Directions: Return, from the data below, each line that contains the word "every".

Records provided:

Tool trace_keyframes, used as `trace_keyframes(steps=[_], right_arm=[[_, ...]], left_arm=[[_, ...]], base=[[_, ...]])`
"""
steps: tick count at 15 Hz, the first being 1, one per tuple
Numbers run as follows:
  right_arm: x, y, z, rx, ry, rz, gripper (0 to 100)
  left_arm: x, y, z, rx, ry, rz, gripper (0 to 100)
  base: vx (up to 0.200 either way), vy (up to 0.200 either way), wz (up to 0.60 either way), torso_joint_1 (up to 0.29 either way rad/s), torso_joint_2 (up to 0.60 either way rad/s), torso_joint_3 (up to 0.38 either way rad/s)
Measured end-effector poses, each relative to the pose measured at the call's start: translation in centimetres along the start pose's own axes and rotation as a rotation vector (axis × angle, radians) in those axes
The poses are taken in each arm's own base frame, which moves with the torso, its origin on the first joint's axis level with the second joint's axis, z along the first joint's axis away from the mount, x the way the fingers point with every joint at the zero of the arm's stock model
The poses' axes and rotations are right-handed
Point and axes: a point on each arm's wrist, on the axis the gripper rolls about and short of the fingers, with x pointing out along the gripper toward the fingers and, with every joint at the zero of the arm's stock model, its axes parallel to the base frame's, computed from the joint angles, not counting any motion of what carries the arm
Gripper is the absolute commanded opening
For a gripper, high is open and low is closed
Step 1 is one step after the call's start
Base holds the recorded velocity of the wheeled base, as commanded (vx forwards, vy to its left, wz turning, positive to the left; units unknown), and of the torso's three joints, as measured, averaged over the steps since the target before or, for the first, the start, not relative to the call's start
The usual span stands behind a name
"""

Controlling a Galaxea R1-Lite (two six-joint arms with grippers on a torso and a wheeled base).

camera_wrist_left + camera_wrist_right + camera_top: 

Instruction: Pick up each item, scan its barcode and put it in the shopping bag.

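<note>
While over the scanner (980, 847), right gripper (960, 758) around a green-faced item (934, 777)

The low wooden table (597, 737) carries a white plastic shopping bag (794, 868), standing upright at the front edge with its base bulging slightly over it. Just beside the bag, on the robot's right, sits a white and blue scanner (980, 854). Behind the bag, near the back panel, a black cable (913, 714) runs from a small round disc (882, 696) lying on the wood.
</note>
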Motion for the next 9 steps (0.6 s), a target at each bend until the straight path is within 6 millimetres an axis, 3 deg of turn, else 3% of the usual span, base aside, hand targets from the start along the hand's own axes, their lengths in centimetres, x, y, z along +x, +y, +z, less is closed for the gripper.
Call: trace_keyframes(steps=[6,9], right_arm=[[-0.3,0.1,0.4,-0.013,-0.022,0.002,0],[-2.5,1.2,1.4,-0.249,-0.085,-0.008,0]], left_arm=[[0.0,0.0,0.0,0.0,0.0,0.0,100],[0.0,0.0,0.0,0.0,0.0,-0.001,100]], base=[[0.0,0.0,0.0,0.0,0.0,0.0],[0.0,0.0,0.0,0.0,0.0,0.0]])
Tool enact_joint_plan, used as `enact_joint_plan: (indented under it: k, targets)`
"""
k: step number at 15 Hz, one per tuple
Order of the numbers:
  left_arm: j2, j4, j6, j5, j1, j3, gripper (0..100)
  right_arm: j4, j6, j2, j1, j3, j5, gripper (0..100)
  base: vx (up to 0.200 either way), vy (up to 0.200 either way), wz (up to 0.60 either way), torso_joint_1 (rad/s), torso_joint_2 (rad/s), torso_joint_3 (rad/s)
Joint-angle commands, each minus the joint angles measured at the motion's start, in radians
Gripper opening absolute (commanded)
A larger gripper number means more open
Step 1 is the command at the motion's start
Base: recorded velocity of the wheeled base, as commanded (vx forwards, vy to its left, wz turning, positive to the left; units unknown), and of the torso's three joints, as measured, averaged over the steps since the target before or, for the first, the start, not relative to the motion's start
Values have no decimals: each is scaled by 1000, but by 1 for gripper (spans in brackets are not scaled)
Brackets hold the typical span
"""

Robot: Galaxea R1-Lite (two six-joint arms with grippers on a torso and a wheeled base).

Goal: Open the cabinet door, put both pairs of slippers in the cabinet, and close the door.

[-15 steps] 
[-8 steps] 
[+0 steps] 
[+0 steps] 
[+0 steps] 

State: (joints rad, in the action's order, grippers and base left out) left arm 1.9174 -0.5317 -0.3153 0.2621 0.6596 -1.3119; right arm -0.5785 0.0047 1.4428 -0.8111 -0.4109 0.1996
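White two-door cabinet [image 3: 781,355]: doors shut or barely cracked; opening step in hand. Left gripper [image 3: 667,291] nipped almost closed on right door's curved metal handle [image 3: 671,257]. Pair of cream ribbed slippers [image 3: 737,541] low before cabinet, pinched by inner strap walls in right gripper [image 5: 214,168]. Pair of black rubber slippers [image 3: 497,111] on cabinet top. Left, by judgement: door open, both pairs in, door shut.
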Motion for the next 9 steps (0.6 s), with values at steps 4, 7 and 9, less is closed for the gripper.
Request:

Solution for this problem:
The poses are taken in each arm's own base frame, which moves with the torso, its origin on the first joint's axis level with the second joint's axis, z along the first joint's axis away from the mount, x the way the fingers point with every joint at the zero of the arm's stock model
Point and axes: a point on each arm's wrist, on the axis the gripper rolls about and short of the fingers, with x pointing out along the gripper toward the fingers and, with every joint at the zero of the arm's stock model, its axes parallel to the base frame's, computed from the joint angles, not counting any motion of what carries the arm

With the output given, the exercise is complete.